[Required work]
The answer must be an exact copy of the lines from the one containing "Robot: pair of" through the last line of the records, with no pictures.

[Exercise data]
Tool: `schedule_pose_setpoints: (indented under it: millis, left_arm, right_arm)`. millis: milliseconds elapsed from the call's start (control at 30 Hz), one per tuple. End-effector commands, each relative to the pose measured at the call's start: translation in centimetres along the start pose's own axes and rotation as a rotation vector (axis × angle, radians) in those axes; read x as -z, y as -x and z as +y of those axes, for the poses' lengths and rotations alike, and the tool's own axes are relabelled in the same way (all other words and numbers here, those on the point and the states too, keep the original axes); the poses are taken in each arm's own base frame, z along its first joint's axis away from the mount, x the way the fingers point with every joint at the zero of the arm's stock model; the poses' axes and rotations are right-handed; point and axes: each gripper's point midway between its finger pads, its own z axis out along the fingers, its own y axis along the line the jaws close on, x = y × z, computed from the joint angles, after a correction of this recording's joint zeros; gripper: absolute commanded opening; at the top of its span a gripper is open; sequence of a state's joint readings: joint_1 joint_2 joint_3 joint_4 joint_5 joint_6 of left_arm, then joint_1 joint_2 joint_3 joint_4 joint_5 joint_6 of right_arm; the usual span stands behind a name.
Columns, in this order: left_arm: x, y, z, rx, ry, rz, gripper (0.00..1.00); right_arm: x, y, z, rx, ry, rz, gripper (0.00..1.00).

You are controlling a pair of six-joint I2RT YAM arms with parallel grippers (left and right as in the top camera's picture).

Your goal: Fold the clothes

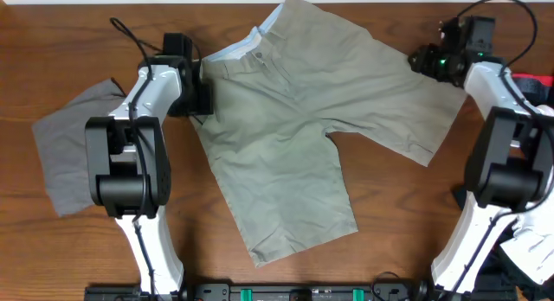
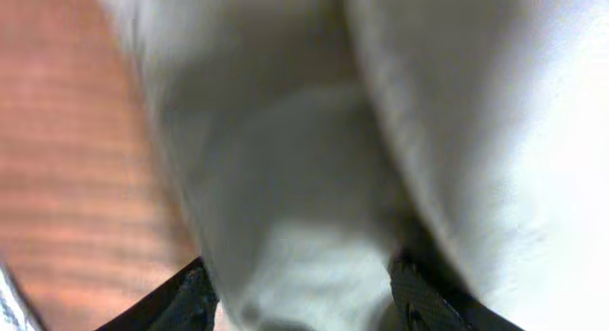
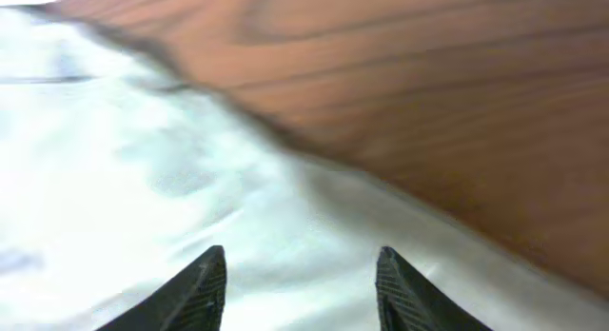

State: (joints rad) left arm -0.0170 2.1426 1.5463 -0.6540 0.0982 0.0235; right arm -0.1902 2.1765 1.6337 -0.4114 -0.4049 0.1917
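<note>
**A:** Where do your clothes lie?

**B:** Your large light khaki-beige cotton shorts (image 1: 286, 137) are spread flat across the middle of the brown wooden table (image 1: 389, 223). The waistband, showing its pale blue lining, points toward the far edge. One leg runs toward the near edge and the other toward the right edge. Your smaller, darker grey shorts (image 1: 74, 145) lie flat by the left edge, partly hidden under your left arm.

**A:** And the left pincer?

**B:** Your left pincer (image 2: 300, 274) sits at the left end of the waistband. Its black fingers (image 2: 190, 298) stand well apart, released, with a bulge of pale cloth between them. The wrist picture is blurred, so you cannot tell whether the pads touch the cloth.

**A:** The right one?

**B:** Your right pincer (image 3: 301, 255) is over the outer edge of the right-hand leg, near the far right corner of the table. Its fingers (image 3: 205, 283) are spread, about half open. They are low over the cloth and pinch nothing, with bare wood just beyond the hem.
</note>
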Motion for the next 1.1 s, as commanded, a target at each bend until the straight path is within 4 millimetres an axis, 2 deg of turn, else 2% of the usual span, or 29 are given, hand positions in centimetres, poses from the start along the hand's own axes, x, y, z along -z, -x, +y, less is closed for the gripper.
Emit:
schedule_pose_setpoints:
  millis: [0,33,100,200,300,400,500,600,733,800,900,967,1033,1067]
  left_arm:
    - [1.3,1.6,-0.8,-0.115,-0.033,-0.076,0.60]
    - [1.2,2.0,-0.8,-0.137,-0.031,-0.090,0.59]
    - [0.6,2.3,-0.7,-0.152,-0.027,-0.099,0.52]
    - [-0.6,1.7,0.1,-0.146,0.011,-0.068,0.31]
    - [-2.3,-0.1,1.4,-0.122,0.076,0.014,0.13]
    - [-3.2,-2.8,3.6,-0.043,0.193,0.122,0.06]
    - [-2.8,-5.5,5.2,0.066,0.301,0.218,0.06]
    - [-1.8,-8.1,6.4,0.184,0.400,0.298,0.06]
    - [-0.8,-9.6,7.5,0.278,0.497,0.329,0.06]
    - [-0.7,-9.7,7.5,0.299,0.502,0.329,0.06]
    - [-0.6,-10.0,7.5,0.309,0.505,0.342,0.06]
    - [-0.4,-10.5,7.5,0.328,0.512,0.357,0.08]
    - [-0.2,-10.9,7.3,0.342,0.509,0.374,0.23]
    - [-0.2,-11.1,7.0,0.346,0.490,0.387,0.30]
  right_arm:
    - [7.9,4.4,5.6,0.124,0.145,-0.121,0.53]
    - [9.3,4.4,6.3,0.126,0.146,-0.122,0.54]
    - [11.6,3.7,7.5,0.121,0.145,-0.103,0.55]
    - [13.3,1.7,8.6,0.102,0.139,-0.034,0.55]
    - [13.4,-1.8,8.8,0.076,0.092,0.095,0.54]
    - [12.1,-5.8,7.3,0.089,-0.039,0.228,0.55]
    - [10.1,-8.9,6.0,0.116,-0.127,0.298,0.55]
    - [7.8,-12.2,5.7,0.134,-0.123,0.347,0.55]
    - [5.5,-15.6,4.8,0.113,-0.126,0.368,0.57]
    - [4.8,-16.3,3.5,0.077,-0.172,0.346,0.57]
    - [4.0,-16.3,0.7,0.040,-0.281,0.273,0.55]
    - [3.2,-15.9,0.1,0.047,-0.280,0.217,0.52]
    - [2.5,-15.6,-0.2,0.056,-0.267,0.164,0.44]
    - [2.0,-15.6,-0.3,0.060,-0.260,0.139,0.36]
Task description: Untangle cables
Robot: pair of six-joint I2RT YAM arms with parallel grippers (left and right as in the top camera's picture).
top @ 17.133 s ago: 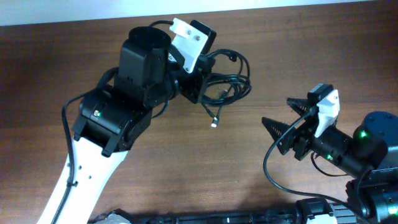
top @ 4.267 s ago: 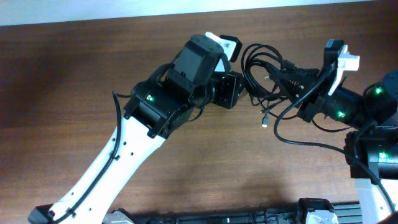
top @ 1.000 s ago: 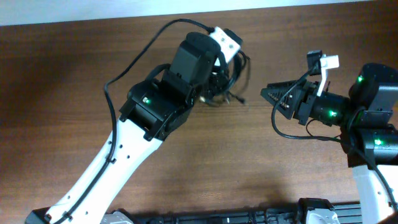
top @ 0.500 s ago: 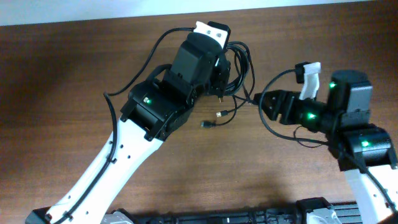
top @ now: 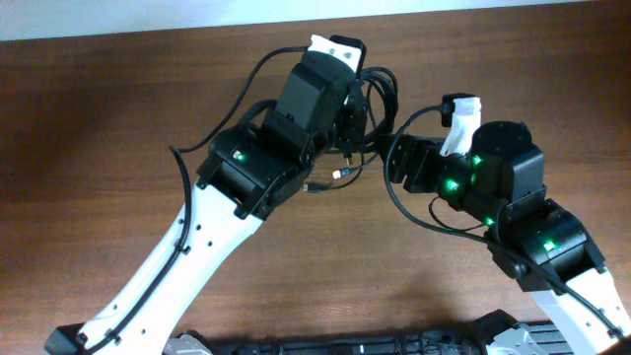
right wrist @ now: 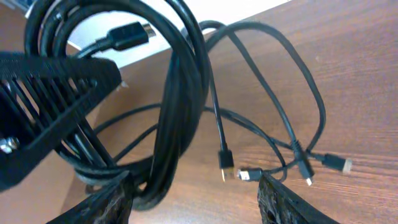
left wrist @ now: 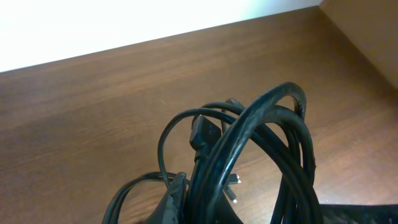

[Finished task]
Robot: pair of six-joint I2RT YAM arms with parallel grippers (left and right as in the top camera's picture).
top @ 17.133 s ago: 
top @ 4.267 s ago: 
top @ 1.000 s ago: 
top @ 0.500 s ago: 
top @ now: 
right wrist @ now: 
left wrist @ now: 

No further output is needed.